My Angel was an ungly duckling, then at about 5-6 months she turned into a beauty.

Reti


----------



## Camrron (Dec 19, 2005)

Thanks Reti. If it will be five to six months for colors....I can wait. I am just so glad to know that he will get some of that normal pigeon color. I did look today and there is nothing at all to suggest any irridescent feathers yet. Maybe my little guy is just slow to mature. He sure is fat for a young pigeon though. He is almost adult size now and with attitude to spare. I guess when his new feathers come through I will really have to keep my distance. Yikes!

The love pecks really hurt!

Cameron


----------



## Camrron (Dec 19, 2005)

*Irridescent feathers*

Well I finally see something. just noticed them yesterday for the first time.
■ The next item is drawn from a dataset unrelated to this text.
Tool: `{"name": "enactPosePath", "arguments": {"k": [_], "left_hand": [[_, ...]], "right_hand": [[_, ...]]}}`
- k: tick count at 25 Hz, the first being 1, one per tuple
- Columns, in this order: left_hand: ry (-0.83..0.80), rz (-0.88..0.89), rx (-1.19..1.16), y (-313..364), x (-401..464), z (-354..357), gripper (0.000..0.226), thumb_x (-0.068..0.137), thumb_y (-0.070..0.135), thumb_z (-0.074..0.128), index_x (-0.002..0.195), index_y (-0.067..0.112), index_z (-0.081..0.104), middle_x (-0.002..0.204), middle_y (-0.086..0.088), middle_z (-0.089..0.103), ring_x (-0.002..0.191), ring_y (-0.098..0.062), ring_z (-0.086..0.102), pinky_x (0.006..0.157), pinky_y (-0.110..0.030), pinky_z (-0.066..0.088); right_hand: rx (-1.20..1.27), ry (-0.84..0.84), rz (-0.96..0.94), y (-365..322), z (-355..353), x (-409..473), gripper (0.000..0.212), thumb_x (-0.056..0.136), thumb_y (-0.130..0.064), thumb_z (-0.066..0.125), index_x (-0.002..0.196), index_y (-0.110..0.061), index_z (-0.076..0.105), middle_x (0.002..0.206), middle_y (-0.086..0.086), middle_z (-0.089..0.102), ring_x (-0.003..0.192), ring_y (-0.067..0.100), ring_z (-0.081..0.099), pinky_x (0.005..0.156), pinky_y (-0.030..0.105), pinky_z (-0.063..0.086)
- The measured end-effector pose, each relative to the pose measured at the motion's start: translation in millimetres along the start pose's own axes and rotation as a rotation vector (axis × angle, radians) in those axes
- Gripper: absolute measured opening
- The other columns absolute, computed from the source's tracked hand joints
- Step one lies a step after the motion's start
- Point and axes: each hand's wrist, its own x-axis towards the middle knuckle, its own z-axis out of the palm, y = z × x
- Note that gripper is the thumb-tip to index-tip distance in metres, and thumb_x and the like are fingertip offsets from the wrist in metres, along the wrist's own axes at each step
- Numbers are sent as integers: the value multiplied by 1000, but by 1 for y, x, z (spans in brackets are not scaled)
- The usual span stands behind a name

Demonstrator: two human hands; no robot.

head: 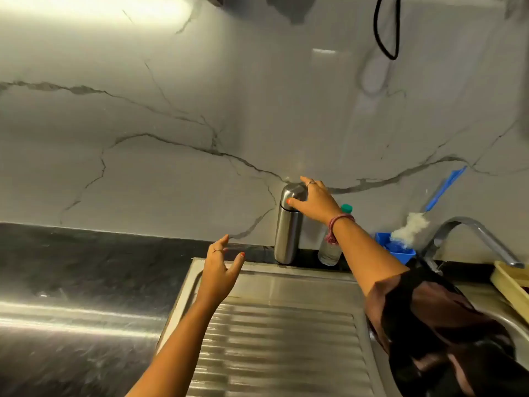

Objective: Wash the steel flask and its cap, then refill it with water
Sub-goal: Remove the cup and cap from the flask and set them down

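A tall steel flask (287, 233) stands upright on the dark counter against the marble wall, its rounded steel cap (292, 193) on top. My right hand (313, 200) is on the cap, thumb on its front and fingers curled over its top and right side. My left hand (221, 267) hovers open above the back left corner of the steel draining board (280, 333), left of the flask and apart from it, holding nothing.
A clear plastic bottle (332, 247) with a green lid stands right of the flask, partly behind my forearm. Further right are a blue tub (400, 250) holding a white brush, a steel tap (469, 236), and a yellow tray (512, 287). Dark counter (86, 267) spreads left.
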Motion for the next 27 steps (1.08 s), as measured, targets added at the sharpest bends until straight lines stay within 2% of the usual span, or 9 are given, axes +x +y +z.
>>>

Beautiful little (very fine too) purple and blue feathers. I can hardly wait to see what he will look like once they come through. He will be a good looker I think. And I'm sure the girls will be really impressed (as they always are with good looking boys)

Cameron


----------



## Reti (Jul 20, 2003)

Oh, how cool. You'll see when all the purple/greens grow fully in, he'll be such a handsome fella.

Reti


----------



## mr squeaks (Apr 14, 2005)

I remember reading about the feathers but when I saw Peter at ASU who was a Pied, his green neck feathers were a brilliant/bright emerald green (on white), not iridescent at all. I have never seen that green again (then again, haven't seen that many Pieds like Peter up close and personal!)

Squeakers didn't get his full "colored" feathers in until he matured (like over 6 months). Now, he has lovely purple feathers all down his breast with green ones above.  BTW, it isn't easy, living with a pij who thinks he's so handsome! 

He has now discovered the EGG (the white rounded end of a table leg) and has become "Frankenstein" Squeaks. His "territory" has just increased 100% and woe to any cat who dares to come close to his "nest" area! My cats are having a "devil" of a time dealing with the pij from h***! Getting growled and lunged at is the least of their worries! They can't escape him chasing them until they go airborne to a chair where he can't follow!


----------



## Reti (Jul 20, 2003)

LOL, Mr. Sqeaks, the cat's nightmare. How funny.

Reti


----------



## TerriB (Nov 16, 2003)

My white-necked birds have very faint iridescence on their neck feathers. The light has to be just right to see it. I wonder if pigeon vision sees the colors more clearly?


----------